Dopamine’s effects in the brain are mediated by postsynaptic D1 and D2 receptors. Adenosine A1 and A2A receptors are uniquely positioned to counteract the excessive stimulation of dopamine receptors produced by drugs of abuse. Thus, adenosine receptor stimulation provides a “brake” on excessive dopamine receptor activity that ultimately influences drug-induced changes in neuronal function and behavior. My laboratory has been exploring three aspects of the role of adenosine-dopamine receptor interactions in psychostimulant abuse. First, we are interested in how psychostimulants such as cocaine and methamphetamine alter the expression of adenosine and dopamine receptors in the mesocorticolimbic dopamine system that may reduce adenosine receptor activity and favor excessive dopamine stimulation. Second, we are investigating how adenosine receptor stimulation impacts psychostimulant-induced behaviors (i.e. drug taking and relapse). Third, we are analyzing the mechanisms by which adenosine and dopamine receptors interact to influence psychostimulant-induced behaviors.
Dopamine-Adenosine Interactions in Direct Pathway Neurons
Adenosine also plays important roles in regulating neuronal signaling in the direct pathway neurons. Adenosine A1 receptors are expressed presynaptically where they compete with A2A receptors through receptor-receptor interactions to inhibit glutamate release. Postsynaptically, A1 receptors are co-expressed with dopamine D1 receptors on dynorphin-containing neurons of the direct pathway. Postsynaptic A1 and D1 receptors exert opposing influences one another including allosteric receptor-receptor interactions and opposing intracellular signaling cascades.
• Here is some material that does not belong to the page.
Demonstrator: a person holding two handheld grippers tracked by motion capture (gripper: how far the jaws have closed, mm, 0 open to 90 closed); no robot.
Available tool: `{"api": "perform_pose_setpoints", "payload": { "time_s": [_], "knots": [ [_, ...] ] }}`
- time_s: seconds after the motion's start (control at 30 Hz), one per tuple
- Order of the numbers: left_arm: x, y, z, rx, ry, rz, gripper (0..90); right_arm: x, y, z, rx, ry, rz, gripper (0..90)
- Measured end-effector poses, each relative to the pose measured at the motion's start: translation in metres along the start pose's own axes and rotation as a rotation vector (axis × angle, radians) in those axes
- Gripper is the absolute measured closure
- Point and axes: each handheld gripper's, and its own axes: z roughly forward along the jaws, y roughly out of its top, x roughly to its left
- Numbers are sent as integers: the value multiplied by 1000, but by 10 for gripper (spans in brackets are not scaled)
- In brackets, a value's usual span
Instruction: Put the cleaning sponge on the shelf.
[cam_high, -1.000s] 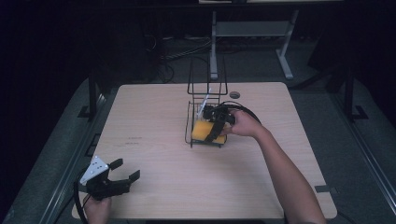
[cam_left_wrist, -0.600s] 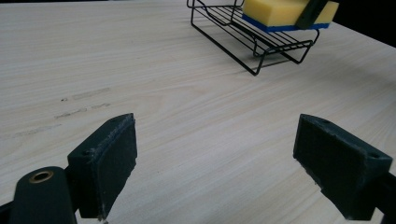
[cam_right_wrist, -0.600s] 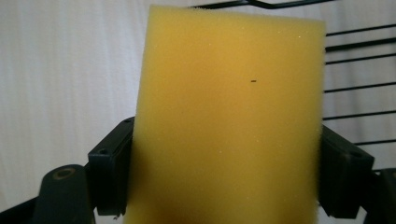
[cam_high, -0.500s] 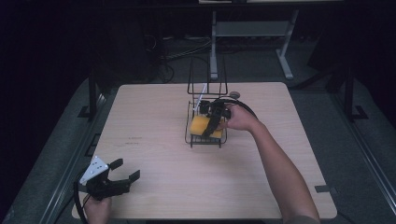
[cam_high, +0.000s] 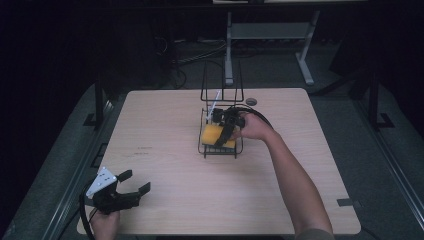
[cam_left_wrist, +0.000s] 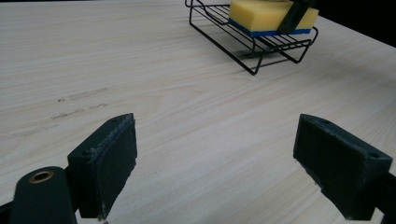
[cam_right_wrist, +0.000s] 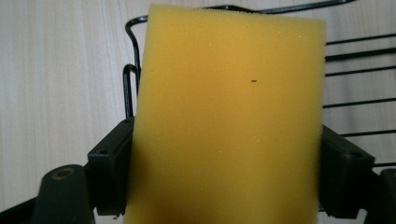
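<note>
Left gripper (cam_high: 134, 188) sits in my left hand (cam_high: 104, 223) at the near left corner of the table (cam_high: 165, 125), low over the wood. Its jaws stand spread wide with nothing between them; in the left gripper view I see bare tabletop through the gap, and the two black pads (cam_left_wrist: 105, 161) are well apart. Faint grey marks (cam_left_wrist: 79, 95) lie on the wood just beyond them. A grey three-cornered plate (cam_high: 100, 181) rides on top of this gripper.

Farther right, near the middle of the table and toward its far side, stands the rack (cam_high: 220, 150), a black wire one with a tall looped back. The sponge (cam_high: 214, 134), yellow on top with a blue underside, lies in the rack's low tray, resting on the wires. From the left gripper view it sits flat at the far right, well apart from my left gripper.

My right gripper (cam_high: 229, 131) reaches into the rack from the right, with my right hand (cam_high: 255, 127) just behind it and my forearm running back to the near right edge. Its jaws are pinching the sponge: in the right gripper view a pad (cam_right_wrist: 109, 163) presses each side of the yellow block, with rack wires and wood behind it. A small dark disc (cam_high: 251, 101) lies on the table just beyond my hand.
</note>
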Motion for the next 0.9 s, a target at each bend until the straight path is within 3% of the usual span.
{"api": "perform_pose_setpoints", "payload": {
  "time_s": [0.23,0.9],
  "knots": [
    [-1,0,1,1,0,0,128,1,0,5,25,-6,-1,203],
    [-1,0,1,0,0,1,128,3,1,12,23,-12,-14,195]
  ]
}}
It remains unclear how these complementary roles of pre- and postsynaptic A1 and D1 receptors in the striatum may contribute to addictive-like behaviors.
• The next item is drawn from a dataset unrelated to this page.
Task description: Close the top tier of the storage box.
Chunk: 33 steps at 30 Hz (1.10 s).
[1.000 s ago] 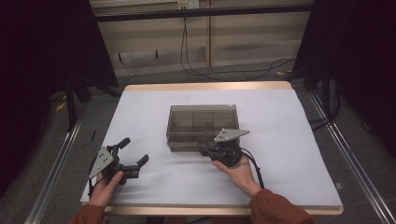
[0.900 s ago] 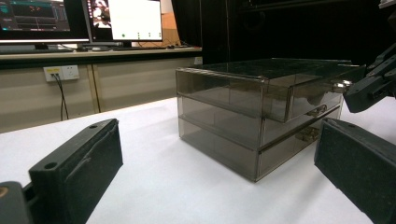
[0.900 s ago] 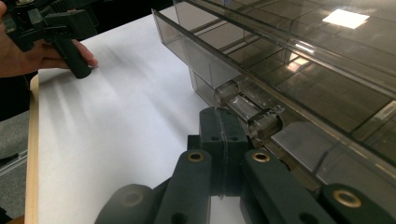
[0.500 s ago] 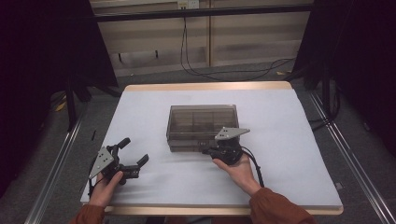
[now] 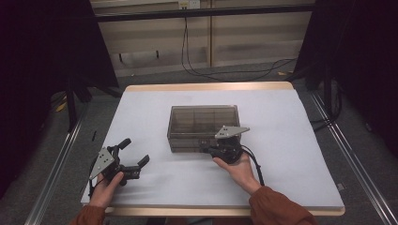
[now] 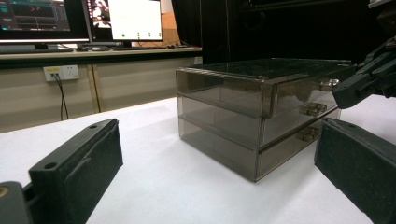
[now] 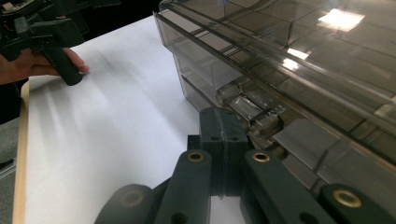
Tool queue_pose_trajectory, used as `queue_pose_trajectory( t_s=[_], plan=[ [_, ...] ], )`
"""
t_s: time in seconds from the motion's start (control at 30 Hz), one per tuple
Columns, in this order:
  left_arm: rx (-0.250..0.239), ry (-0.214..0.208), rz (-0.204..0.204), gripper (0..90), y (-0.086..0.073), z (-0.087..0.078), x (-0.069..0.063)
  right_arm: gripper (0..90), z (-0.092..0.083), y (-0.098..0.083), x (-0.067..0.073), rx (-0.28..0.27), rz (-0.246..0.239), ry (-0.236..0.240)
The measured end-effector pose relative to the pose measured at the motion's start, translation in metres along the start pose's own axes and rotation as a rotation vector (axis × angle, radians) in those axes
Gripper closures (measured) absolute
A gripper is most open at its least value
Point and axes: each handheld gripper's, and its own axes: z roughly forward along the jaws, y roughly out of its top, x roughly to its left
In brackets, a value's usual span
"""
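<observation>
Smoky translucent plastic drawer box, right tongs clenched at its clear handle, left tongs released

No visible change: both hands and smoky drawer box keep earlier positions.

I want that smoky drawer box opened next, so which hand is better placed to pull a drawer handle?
Right. The right gripper sits shut against the front of the drawer box, right beside a clear drawer handle. The left gripper is open and rests apart from the box, off to its left.
</observation>
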Motion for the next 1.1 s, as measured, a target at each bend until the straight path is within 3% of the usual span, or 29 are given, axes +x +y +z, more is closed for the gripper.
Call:
queue_pose_trajectory(
  t_s=[0.47, 1.03, 1.1],
  plan=[
    [-0.001, -0.001, -0.001, 0.9, 0.0000, 0.0000, -0.0001, 90.0, 0.0007, -0.0001, -0.0097, -0.005, 0.016, -0.019],
    [0.002, 0.000, 0.005, 0.9, 0.0000, -0.0002, 0.0003, 90.0, 0.0030, -0.0008, -0.0081, -0.016, 0.022, -0.038],
    [0.002, 0.000, 0.005, 0.9, 0.0000, -0.0002, 0.0003, 90.0, 0.0032, -0.0011, -0.0084, -0.013, 0.026, -0.023]
  ],
)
We are interested in determining how manipulating pre- and post-synaptic adenosine A1 receptors alter reward and relapse behavior and what mechanisms are involved in this process.
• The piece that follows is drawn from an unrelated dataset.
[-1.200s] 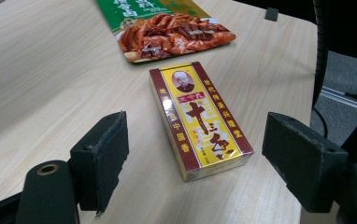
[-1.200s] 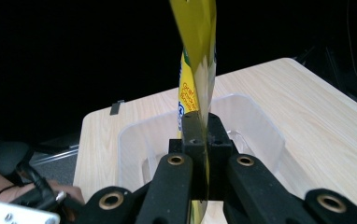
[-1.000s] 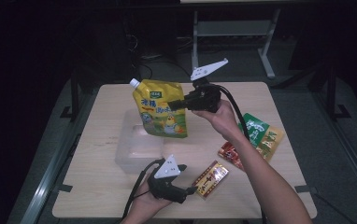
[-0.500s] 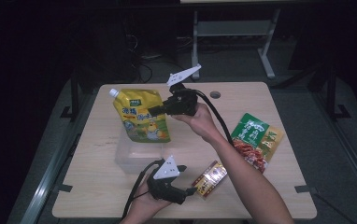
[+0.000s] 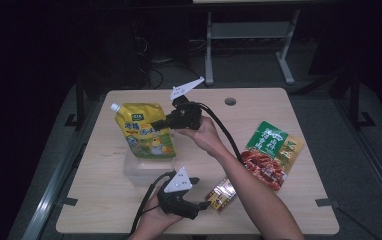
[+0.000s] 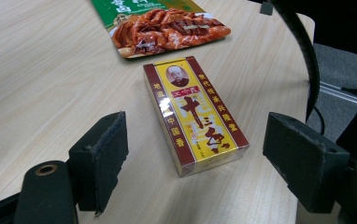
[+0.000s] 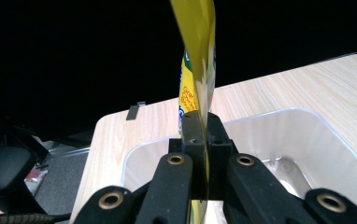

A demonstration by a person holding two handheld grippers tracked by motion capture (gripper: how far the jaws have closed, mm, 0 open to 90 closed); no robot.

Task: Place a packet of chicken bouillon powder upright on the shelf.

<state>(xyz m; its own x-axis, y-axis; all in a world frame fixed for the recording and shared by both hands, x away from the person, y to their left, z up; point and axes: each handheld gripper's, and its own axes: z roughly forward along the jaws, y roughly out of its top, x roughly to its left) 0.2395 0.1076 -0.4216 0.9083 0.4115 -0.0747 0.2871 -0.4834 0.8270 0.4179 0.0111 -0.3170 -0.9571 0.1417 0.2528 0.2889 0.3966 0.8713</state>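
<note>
right tool (image 5: 165, 121) raised, pinching yellow pouch (image 5: 145, 132)

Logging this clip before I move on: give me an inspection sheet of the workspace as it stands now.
Surface: light wood table with a round hole near the far edge.
Job's things: yellow spouted pouch held above a clear plastic bin; red and yellow box lying flat; green food packet lying flat.
Clutter: nothing seen.
Grippers: right tool shut on the pouch's edge; left tool open, the box lying ahead of its jaws.
Cables: black cable trails from the right tool along the forearm.
Surroundings: dark room, metal frame beyond the table.
</note>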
Dopamine-Adenosine Interactions in Indirect Pathway Neurons
In the striatum, adenosine A2A receptors are co-expressed with dopamine D2 receptors on enkephalin-containing neurons of the indirect pathway. A2A and D2 receptors exert a number of effects that oppose one another through both allosteric receptor-receptor interactions and opposing intracellular signaling cascades that ultimately influence cellular functioning and behavioral responses. The complementary roles of A2A and D2 receptors in the striatum may provide a mechanism whereby inhibitory regulation of D2 receptors via A2A receptor stimulation is lost following repeated psychostimulant treatment allowing pronounced D2 receptor signaling and an increase in addictive-like behaviors.
We are interested in determining how stimulation of adenosine A2A receptors alter reward and relapse behavior and what mechanisms are involved in this process.